Preview of Some Important R Data Structures

R has a variety of data structures. Here, we will sketch some of the most frequently used structures to give you an overview of R before we dive into the details. This way, you can at least get started with some meaningful examples, even if the full story behind them must wait.

The vector type is really the heart of R. It’s hard to imagine R code, or even an interactive R session, that doesn’t involve vectors.

The elements of a vector must all have the same mode, or data type. You can have a vector consisting of three character strings (of mode character) or three integer elements (of mode integer), but not a vector with one integer element and two character string elements. We’ll talk more about vectors in Chapter 2.
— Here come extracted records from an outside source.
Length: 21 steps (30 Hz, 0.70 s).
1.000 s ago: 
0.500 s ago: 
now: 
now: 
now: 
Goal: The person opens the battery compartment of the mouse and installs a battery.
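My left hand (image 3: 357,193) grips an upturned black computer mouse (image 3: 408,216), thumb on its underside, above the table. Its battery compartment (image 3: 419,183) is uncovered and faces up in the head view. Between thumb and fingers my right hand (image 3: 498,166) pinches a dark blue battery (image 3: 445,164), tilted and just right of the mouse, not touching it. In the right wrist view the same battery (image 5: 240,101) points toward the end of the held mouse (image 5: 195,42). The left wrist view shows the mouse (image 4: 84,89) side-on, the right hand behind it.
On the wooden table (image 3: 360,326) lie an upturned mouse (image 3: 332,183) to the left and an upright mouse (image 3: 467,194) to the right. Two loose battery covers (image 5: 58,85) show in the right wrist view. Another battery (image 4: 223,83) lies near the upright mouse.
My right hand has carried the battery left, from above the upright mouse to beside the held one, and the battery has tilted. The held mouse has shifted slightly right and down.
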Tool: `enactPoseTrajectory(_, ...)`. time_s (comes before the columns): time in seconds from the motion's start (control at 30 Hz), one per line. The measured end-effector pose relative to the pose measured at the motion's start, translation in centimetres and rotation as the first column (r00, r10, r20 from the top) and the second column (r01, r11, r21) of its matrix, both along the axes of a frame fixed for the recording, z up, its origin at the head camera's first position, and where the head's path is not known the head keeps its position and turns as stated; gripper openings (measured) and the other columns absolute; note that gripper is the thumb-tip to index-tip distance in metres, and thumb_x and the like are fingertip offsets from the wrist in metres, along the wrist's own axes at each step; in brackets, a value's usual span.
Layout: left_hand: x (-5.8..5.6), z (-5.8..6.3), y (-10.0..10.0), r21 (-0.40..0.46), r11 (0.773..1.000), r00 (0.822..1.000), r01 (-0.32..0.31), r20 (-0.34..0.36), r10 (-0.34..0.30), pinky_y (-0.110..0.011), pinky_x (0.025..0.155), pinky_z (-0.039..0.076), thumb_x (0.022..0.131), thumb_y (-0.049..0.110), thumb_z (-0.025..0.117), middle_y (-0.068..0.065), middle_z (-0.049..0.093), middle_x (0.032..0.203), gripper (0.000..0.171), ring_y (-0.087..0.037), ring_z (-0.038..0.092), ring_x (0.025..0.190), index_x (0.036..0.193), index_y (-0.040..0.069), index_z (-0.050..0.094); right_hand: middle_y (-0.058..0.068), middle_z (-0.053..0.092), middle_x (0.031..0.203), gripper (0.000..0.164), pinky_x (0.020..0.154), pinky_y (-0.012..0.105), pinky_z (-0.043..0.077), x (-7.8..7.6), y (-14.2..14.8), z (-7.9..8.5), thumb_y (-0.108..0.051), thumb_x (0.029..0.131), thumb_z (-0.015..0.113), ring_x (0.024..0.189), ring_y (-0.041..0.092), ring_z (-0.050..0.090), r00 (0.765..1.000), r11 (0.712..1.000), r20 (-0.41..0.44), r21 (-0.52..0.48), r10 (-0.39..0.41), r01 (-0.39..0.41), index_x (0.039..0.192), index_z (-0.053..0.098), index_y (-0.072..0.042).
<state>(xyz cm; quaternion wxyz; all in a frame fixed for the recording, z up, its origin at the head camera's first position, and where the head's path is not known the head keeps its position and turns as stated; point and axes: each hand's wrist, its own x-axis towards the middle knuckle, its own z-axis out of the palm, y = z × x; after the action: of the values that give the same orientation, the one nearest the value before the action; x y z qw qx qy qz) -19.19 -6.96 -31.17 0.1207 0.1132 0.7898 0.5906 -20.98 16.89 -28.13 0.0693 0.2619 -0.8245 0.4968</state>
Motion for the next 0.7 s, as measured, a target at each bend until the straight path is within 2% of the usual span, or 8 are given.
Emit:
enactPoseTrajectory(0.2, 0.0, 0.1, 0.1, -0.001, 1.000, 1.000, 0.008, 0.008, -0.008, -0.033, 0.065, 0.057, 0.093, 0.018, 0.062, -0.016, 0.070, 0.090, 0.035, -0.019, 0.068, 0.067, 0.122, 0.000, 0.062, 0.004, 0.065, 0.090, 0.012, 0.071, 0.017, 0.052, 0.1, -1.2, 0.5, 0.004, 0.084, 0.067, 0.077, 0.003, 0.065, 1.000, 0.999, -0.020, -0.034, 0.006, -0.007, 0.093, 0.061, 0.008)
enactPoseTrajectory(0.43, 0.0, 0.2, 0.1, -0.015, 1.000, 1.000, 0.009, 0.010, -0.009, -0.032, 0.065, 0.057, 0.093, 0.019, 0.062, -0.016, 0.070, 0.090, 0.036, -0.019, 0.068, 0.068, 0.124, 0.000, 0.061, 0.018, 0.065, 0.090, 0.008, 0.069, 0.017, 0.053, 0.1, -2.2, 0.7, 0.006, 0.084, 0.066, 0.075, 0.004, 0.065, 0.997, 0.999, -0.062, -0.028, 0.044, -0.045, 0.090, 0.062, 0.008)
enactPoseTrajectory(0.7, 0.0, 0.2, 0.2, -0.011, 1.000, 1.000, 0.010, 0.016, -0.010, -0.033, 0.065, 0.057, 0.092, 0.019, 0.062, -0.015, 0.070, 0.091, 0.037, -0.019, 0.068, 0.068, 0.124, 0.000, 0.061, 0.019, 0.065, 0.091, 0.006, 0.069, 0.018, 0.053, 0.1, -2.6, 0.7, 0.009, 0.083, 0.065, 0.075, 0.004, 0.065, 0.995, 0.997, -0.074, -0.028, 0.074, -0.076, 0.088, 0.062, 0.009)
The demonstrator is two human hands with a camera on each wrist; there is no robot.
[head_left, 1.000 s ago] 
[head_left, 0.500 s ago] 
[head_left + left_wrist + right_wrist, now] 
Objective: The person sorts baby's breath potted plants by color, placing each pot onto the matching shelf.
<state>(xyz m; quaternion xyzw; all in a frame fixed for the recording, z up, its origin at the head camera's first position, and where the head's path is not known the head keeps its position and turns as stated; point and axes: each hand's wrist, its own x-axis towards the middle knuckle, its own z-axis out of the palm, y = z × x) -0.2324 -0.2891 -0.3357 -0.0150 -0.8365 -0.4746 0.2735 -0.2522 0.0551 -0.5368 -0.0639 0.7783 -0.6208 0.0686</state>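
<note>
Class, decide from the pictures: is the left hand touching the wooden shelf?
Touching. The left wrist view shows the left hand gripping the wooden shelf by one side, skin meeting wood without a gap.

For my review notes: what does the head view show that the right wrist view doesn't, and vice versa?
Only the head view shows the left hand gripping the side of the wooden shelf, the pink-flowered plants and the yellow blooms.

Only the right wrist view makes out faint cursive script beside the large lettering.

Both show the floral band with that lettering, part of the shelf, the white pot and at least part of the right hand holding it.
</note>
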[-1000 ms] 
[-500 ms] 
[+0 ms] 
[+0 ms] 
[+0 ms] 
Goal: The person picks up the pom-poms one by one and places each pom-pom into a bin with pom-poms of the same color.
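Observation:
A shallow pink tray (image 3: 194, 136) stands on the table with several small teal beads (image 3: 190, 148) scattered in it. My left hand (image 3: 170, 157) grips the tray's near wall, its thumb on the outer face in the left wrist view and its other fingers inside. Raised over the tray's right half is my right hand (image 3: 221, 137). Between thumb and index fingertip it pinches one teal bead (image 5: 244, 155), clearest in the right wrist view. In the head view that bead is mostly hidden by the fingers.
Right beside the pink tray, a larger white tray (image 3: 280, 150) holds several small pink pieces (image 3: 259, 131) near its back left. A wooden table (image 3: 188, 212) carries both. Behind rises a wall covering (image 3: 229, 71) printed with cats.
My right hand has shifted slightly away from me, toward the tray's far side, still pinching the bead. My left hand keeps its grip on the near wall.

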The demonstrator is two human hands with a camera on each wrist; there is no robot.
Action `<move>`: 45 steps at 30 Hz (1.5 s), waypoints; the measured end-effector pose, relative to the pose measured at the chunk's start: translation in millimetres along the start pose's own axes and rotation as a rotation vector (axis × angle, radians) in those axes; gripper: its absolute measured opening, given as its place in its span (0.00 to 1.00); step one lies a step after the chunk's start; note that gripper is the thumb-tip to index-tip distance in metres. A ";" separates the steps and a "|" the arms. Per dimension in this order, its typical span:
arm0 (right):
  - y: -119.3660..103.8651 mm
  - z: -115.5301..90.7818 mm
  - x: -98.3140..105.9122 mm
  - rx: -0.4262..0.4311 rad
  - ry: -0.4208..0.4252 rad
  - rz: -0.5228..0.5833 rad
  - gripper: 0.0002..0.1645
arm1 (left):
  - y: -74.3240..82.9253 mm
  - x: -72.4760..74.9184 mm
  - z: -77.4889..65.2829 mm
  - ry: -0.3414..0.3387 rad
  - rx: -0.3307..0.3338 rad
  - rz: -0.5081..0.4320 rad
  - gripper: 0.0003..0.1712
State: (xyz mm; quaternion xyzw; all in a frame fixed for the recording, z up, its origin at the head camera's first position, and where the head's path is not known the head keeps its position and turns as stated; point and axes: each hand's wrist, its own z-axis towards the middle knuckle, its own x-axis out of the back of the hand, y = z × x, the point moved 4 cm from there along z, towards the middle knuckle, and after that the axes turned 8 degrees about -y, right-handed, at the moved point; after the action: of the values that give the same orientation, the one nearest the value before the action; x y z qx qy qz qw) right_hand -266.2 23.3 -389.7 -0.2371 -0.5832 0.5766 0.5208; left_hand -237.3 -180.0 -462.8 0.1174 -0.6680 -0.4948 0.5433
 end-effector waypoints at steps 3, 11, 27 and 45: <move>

Character strings are actually single-element vectors of mode character, (rather than mode numeric):

> x <- c(5,12,13)
> x
[1]  5 12 13
> length(x)
[1] 3
> mode(x)
[1] "numeric"
> y <- "abc"
> y
[1] "abc"
> length(y)
[1] 1
> mode(y)
[1] "character"
> z <- c("abc","29 88")
> length(z)
[1] 2
> mode(z)
[1] "character"

In the first example, we create a vector x of numbers, thus of mode numeric. Then we create two vectors of mode character: y is a one-element (that is, one-string) vector, and z consists of two strings.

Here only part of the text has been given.